Work to complete: Reproduce the listing that follows in full. Omit its images.
<<<<
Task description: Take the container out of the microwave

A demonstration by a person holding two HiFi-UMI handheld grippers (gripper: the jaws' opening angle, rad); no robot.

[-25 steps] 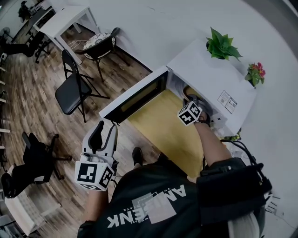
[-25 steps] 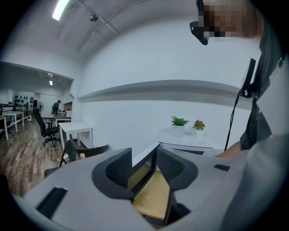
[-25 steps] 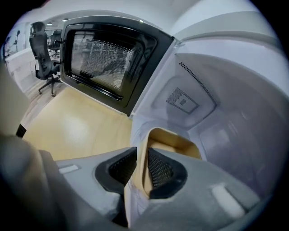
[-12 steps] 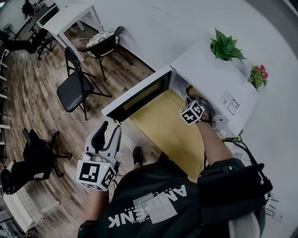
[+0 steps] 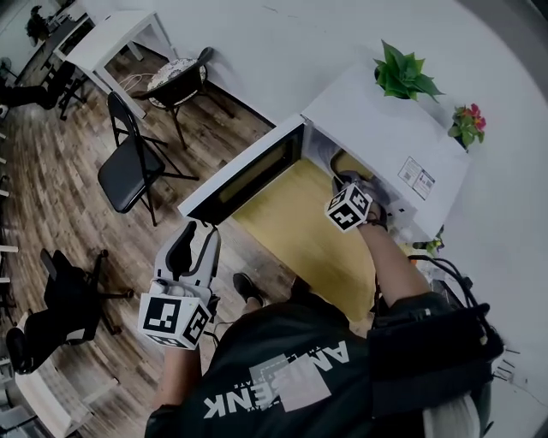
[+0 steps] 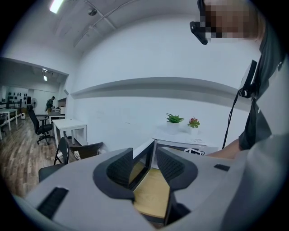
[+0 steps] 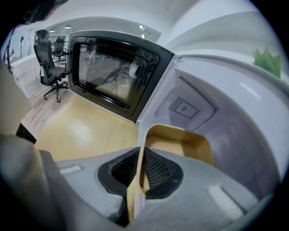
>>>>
Output of the task:
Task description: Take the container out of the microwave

A demonstration by a person holding two HiFi-UMI handheld grippers (gripper: the jaws' opening angle, rad); no robot.

[-25 steps] 
[-25 steps] 
[-25 steps] 
[-12 steps] 
[+0 steps] 
[+0 steps] 
[+0 steps] 

The answer to this exercise is complete.